Lake Koocanusa was named for the treaty that was developed between the Kootenai Indians, the Canadian government, and the U.S. government to build the dam and form the reservoir. It was the fourth dam constructed under the Columbia River Treaty. The Kootenai River is the third largest tributary to the Columbia River, contributing almost twenty percent of the total water in the lower Columbia. Libby Dam has the capacity to hold back 4980000 acre.ft of water.

The consulting architect for the project was Paul Thiry of Seattle, and the commission for its large granite bas-relief was awarded to sculptor Albert Wein by competition.

In order to make way for the dam, the town of Rexford was relocated and a new Flathead Railroad Tunnel was dug. Construction began in 1966, and the reservoir was available for filling in mid-1973.

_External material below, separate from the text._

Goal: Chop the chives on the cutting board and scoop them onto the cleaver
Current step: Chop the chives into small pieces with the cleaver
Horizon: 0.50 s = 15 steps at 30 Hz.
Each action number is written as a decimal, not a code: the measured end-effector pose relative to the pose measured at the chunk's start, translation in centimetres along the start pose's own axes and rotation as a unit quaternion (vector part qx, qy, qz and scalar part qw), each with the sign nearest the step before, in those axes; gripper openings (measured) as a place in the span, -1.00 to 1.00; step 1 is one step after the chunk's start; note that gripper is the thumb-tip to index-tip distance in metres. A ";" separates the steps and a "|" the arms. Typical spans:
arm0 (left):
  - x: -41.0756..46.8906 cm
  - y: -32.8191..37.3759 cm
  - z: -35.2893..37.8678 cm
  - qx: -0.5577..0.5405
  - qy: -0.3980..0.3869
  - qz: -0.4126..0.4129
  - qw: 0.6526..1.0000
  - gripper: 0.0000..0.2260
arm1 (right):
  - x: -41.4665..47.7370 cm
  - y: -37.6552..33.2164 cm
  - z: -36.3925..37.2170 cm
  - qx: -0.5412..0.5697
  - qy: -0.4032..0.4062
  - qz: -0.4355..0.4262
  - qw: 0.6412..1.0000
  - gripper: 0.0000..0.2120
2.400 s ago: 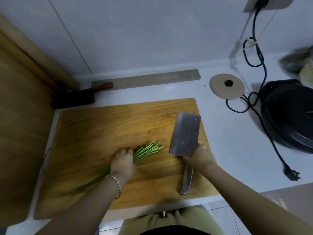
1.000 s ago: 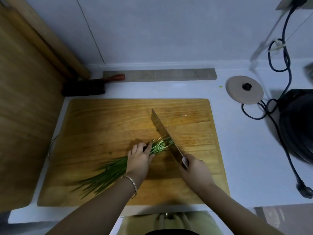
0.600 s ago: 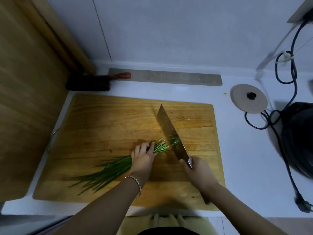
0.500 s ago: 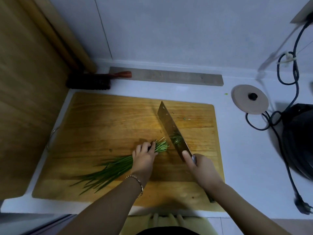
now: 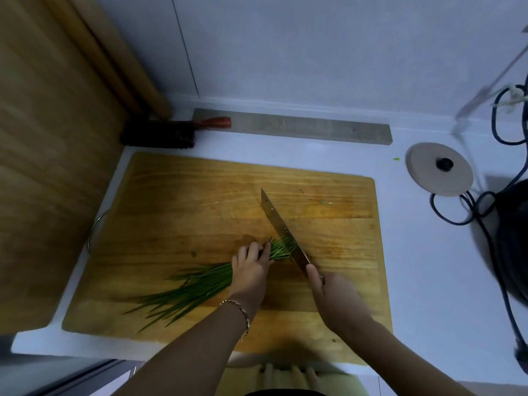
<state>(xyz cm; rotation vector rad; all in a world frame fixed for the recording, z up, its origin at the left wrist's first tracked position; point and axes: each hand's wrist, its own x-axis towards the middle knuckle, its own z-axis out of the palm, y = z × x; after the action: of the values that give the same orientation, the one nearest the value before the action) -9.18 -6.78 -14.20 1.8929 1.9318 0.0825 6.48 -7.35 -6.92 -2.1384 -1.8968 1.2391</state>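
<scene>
Compared with the view a couple of seconds back, when the cleaver [image 5: 281, 227] lay flat on the cutting board [image 5: 185, 201] under my right hand [image 5: 334, 298], the blade now stands on its edge, running diagonally from the far middle of the board toward me. Against the frame half a second ago, it sits closer to the left hand [image 5: 251, 267]. The small gap between the blade and the chive tips has closed. The left hand's hold looks unchanged.

The chives [image 5: 200, 287] lie across the near half of the board. Their loose leafy ends fan out to the near left and their trimmed ends point at the blade. My left hand has its fingers curled over the bunch, pinning it down near the cut end. Only a short tuft shows between the knuckles and the cleaver, and that tuft touches the blade's left face. My right hand is clenched around the cleaver's handle, which is mostly hidden under it, with one finger laid up along the back of the blade. The two hands are just beside each other, with the blade between them.

The board rests on the pale counter [image 5: 428, 267].
</scene>
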 end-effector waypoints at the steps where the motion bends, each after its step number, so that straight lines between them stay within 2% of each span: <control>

The dam is operated by the U.S. Army Corps of Engineers and at full capacity, it can pass over 160000 cuft/s of water. The dam is designed with a selective withdrawal system that allows water passage from various levels of Lake Koocanusa, which allows the operators to moderate water temperatures downstream. The river continues northwest into Idaho, past Bonners Ferry, to Kootenay Lake in Canada and joins the Columbia River.

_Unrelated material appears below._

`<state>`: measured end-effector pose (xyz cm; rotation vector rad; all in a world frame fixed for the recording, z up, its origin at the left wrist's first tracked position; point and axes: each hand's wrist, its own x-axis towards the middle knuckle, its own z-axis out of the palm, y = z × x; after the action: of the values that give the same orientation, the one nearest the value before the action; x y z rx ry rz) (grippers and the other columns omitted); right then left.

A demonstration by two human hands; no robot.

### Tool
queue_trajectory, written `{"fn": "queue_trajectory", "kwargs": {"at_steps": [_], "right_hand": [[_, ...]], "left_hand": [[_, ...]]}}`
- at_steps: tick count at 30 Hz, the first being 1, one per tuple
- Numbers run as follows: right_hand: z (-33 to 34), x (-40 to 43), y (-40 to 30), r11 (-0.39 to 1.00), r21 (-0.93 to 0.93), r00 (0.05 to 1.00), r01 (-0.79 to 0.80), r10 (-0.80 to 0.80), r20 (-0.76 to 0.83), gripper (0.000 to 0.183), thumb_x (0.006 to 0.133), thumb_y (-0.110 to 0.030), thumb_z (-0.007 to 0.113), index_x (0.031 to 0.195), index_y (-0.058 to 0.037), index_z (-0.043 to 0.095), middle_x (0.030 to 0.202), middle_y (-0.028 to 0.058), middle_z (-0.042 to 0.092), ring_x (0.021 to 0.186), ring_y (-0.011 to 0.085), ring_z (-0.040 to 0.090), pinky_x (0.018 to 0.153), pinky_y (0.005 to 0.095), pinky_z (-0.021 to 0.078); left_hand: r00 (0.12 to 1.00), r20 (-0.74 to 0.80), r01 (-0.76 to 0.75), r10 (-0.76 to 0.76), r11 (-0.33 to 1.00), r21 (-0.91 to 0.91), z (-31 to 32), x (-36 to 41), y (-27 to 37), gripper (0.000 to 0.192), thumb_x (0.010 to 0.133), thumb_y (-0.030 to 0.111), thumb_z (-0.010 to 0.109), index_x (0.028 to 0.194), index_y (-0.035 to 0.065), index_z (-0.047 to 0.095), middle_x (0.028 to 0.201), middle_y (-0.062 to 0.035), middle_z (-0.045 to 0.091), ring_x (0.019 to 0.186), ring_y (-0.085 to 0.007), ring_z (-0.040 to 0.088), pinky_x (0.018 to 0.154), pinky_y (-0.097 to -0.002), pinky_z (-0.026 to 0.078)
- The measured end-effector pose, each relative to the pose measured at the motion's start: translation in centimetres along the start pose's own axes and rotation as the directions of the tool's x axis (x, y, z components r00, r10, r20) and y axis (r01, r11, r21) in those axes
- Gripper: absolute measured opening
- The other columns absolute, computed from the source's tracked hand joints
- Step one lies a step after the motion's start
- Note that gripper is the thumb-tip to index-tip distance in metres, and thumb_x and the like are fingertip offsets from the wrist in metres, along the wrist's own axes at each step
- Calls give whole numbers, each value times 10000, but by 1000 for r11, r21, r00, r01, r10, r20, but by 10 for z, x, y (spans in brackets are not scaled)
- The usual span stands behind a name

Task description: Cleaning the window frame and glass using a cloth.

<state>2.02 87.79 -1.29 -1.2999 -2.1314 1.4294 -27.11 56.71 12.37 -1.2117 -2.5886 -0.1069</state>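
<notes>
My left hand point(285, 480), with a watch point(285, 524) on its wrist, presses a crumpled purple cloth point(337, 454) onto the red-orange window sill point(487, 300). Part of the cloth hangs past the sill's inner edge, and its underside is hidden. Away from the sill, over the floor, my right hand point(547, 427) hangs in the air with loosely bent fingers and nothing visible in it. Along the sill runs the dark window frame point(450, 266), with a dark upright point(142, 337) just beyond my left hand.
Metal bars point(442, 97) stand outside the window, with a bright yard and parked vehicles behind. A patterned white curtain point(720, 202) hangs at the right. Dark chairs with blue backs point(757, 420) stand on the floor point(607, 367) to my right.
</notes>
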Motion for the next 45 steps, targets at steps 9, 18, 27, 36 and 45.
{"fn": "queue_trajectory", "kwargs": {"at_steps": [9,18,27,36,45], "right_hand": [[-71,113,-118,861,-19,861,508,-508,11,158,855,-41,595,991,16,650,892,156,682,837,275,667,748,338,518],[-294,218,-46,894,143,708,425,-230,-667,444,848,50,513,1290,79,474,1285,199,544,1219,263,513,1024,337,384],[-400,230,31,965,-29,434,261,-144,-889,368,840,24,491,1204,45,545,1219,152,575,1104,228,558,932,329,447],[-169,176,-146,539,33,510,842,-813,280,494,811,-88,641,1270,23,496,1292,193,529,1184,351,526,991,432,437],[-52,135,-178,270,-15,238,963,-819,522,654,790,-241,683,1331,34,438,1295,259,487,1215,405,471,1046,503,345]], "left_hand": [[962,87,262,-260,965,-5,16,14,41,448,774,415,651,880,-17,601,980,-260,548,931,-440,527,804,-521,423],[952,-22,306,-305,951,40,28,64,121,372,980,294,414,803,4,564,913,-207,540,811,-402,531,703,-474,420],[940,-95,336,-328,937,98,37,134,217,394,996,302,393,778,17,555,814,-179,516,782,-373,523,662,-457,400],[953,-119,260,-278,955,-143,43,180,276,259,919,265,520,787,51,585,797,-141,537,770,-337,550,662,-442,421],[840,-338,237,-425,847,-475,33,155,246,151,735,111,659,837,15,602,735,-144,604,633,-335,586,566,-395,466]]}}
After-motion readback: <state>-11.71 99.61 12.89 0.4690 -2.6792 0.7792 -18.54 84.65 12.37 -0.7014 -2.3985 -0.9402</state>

Libby Dam's powerhouse contains five turbines and is capable of generating 600 megawatts. The electricity is managed by the Bonneville Power Administration and services eight states: Montana, Idaho, Washington, Wyoming, California, Utah, Oregon, and Nevada. The money earned from electricity sales goes to the United States Treasury to repay the cost of building and operating Libby Dam.

President Gerald Ford was among the five thousand in attendance at the opening in 1975, along with Senator Mike Mansfield, the majority leader, and Governor Thomas Judge. At his first official event after a two-week vacation in Vail, Colorado, Ford "threw the switch" with Donald Macdonald, Canadian minister of energy.